THERE WAS A SHIP
Scribe Figaro
Story rewritten July 2007! Read the earlier chapters again!
Chapter Eight
One by One
One after one, by the star-dogg'd Moon,
Too quick for groan or sigh,
Each turn'd his face with a ghastly pang,
And cursed me with his eye.
Four times fifty living men
(And I heard nor sigh nor groan),
With heavy thump, a lifeless lump,
They dropp'd down one by one.
I.
Kagome cried, a horrified cry, gurgling in her throat, wailing, lifting up, breaking, stopping for a moment, coming back again, sliding down a register, dissolving into staccato sobs interrupted with short whimpers.
Inuyasha wanted to die. Wanted to go deaf. Blind. Wanted to escape. To set her down. To run away from the bloody, writhing mess in his arms. To get the smell out of his nose. The taste out of his mouth.
He begged her to be quiet. Absolutely begged her.
And, suddenly, she was silent.
Inuyasha screamed.
II.
Koharu was young. Koharu was poor. Koharu was soft and scared and would never get the stink of fish-oil off her hands. Koharu was not a fighter like Sango, but she was strong still. Even with her small stature, she could easily defeat Sango in a contest of lifting dead weight.
But Miroku-sama would never challenge them to such a thing. Miroku-sama would never say, "I will marry the girl who can move thirty drums of oil into a wagon the fastest."

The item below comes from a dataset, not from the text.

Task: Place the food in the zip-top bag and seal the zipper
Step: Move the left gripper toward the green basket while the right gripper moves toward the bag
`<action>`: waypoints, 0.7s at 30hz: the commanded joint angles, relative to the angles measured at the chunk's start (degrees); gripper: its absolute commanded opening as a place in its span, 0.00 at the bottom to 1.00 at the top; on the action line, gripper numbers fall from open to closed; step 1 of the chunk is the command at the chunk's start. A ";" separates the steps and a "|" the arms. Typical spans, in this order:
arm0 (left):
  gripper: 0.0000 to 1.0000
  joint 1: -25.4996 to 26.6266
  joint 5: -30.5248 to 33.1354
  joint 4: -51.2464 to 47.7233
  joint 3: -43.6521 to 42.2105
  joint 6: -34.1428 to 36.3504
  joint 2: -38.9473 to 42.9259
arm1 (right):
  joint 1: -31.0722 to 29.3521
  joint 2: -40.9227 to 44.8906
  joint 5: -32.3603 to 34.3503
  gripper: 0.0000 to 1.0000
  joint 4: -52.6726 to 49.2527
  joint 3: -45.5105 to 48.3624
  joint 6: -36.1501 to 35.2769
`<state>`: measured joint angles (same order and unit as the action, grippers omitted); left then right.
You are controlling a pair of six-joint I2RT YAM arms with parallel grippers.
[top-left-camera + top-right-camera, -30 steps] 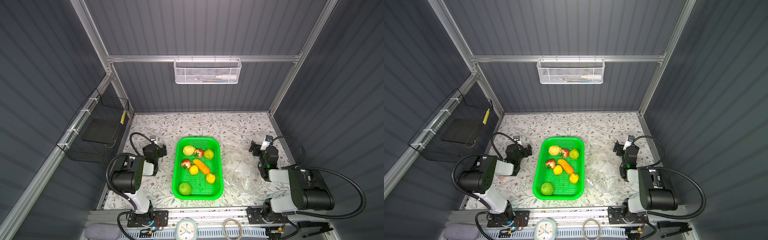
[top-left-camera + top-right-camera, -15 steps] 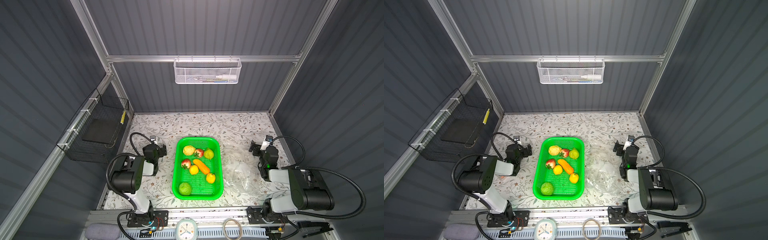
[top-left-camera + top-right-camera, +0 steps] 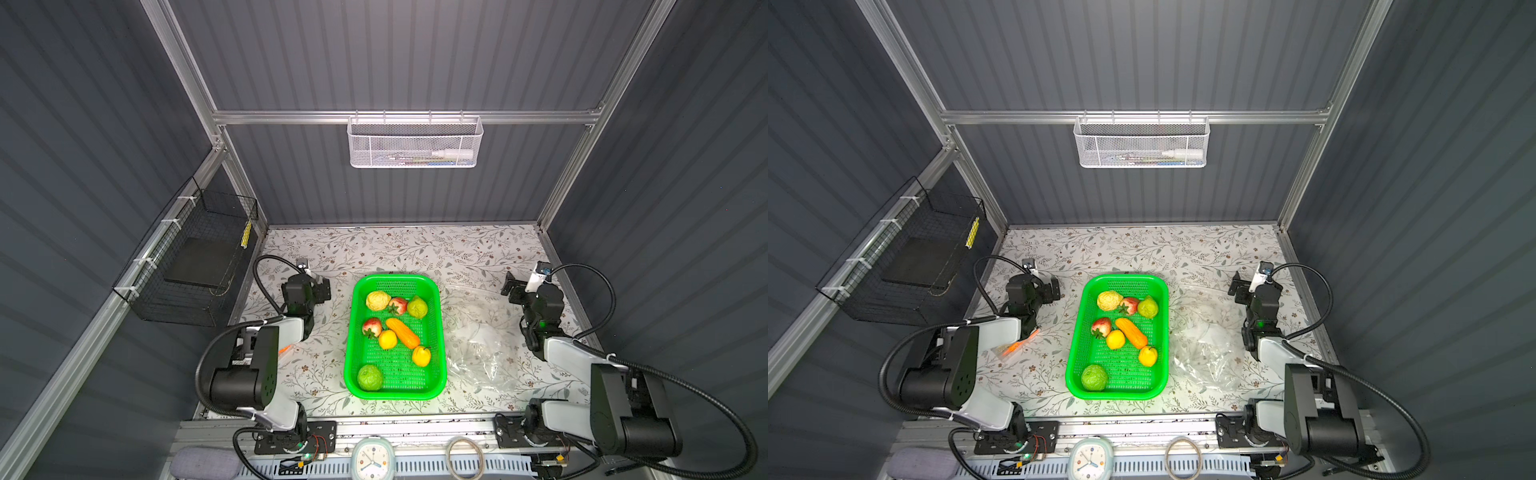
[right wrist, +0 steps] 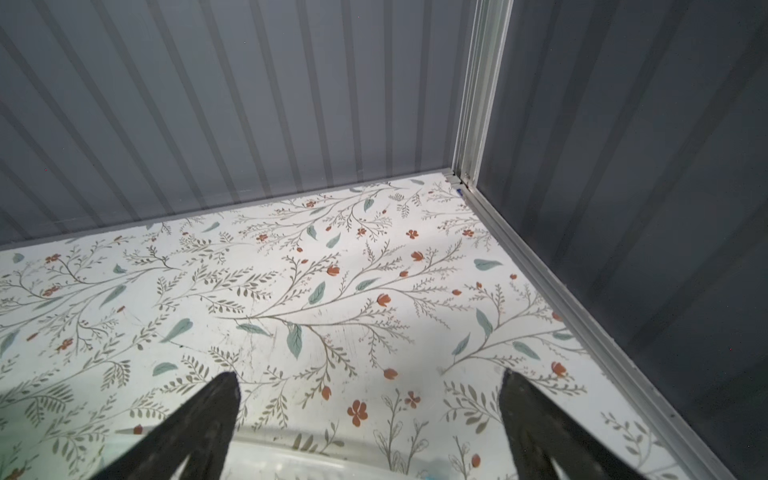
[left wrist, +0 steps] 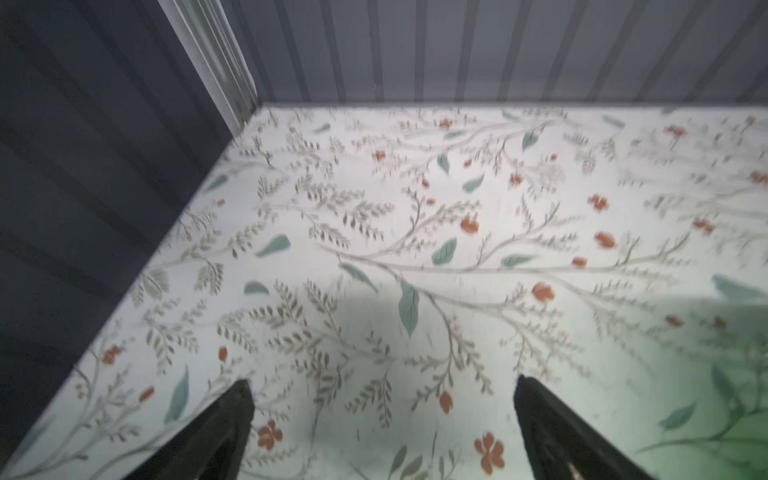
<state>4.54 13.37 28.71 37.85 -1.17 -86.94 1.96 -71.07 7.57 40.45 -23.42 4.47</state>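
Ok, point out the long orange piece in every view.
In a top view: the long orange piece lies slantwise in the middle of the green basket.
In a top view: same spot, mid-basket.
Left wrist: not in it.
Right wrist: not in it.
Shared landmark: the flowered tabletop, in all four.

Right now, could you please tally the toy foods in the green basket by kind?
Leafy balls: 2
Strawberries: 2
Yellow round fruits: 2
Yellow-green fruit: 1
Long orange piece: 1
Total: 8
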 commanded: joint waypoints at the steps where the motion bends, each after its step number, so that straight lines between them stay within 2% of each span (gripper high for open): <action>1: 1.00 0.12 -0.27 -20.45 8.12 -4.48 3.75 | -0.59 4.14 0.61 0.99 -9.13 -2.31 1.45; 3: 1.00 0.21 -2.61 -31.24 13.79 -6.63 4.26 | -0.90 6.51 -0.01 0.99 -13.46 -3.86 2.84; 6: 1.00 0.30 -8.83 -39.48 16.77 -9.46 6.29 | -1.26 10.99 -2.48 0.99 -19.75 -6.11 4.96; 11: 0.97 0.91 -15.51 -47.68 14.69 -15.27 13.94 | -1.53 15.43 -5.79 0.99 -37.08 -12.58 12.76; 16: 0.92 2.94 -22.15 -56.34 11.80 -20.30 20.11 | -1.52 15.84 -7.49 0.99 -51.64 -18.63 19.69; 18: 0.90 4.57 -24.28 -57.31 9.42 -23.38 22.96 | -1.54 15.20 -8.56 0.99 -55.10 -20.12 21.74; 21: 0.89 8.02 -25.06 -58.72 7.33 -26.82 26.37 | -1.52 14.56 -13.16 0.99 -54.98 -19.92 23.20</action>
<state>10.26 -7.57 -24.40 46.81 -22.52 -62.96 0.69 -55.86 -0.80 -7.42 -42.81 23.64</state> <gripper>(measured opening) 0.889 0.989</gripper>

At least, not outside Koharu's dreams.
Koharu would never be Sango, but Koharu worked hard, for she knew Miroku-sama would return to her someday, possibly by accident, for Miroku-sama would probably forget her. But he would see her someday, and remember, and he would see a woman who worked hard, who did not shirk her duties, who was trustworthy and kind and pure. She was not pretty like the girls who spent their days lounging and bathing and seeking a husband, but neither was Sango, so Koharu believed this did not reflect badly on her. Miroku-sama would return someday, and see she was older, the perfect age for him, with full breasts, virginity intact, a tireless servant, a wondrous cook, a lover with no experience and limitless dedication. She possessed three changes of clothes, and one of them she kept delicately arranged and hidden for the day Miroku-sama came, a kosode of brilliant white and deep magenta. She kept a stack of firewood hidden near her home, so that if Miroku-sama came on a day that there was no wood stacked, she could still make him a hot bath.
Koharu did not hate Sango. Even though it was the only way she could imagine Miroku-sama wanting to take her away, she did not want Sango to die. Sango was not a bad person, and did not take Miroku-sama away from her. It was simple circumstance. Koharu was not a fighter. She could not fight beside Miroku-sama, and thus she could not travel with him. That was her fate. To dwell on such matters would only steer her from her goal. She must be realistic. She must be resolute.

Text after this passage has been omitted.